Would you please return the lines of the entries below starting at the line that has "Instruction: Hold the" and ending at the line that has "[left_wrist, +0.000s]", both included, exactly as they are?

[Data extracted from a collection]
——————————
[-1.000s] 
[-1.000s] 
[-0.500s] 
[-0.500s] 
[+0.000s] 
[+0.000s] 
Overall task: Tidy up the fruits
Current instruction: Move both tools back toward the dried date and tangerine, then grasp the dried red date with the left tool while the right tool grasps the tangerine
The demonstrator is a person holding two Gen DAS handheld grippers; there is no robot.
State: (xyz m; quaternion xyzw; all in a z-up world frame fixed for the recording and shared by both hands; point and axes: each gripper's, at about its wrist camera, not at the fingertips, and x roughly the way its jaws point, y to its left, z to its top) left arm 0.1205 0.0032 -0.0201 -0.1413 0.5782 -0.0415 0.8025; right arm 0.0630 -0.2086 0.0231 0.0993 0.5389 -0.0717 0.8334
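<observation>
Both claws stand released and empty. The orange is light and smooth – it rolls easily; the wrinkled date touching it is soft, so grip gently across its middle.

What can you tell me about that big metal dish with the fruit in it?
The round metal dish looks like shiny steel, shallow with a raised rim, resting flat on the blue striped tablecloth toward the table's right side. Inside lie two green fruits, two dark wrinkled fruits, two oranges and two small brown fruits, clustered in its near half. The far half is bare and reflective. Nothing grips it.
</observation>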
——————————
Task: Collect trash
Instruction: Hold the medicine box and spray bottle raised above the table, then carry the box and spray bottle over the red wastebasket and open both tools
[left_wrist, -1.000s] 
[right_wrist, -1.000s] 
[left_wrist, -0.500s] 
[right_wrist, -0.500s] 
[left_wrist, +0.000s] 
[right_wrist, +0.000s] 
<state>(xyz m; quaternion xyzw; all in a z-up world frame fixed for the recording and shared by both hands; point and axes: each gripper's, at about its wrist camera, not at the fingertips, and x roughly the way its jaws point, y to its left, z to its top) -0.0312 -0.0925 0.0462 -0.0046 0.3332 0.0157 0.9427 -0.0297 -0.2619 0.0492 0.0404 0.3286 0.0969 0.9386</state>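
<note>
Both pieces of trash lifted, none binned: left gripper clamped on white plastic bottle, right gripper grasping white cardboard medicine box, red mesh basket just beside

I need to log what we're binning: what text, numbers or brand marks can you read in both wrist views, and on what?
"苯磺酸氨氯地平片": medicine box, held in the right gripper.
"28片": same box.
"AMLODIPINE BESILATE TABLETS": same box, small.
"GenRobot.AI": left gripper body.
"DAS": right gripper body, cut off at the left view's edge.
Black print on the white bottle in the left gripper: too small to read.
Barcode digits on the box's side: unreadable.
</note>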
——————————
• _Exercise answer_
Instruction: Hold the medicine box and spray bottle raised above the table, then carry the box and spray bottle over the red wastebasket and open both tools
[left_wrist, -1.000s] 
[right_wrist, -1.000s] 
[left_wrist, -0.500s] 
[right_wrist, -0.500s] 
[left_wrist, +0.000s] 

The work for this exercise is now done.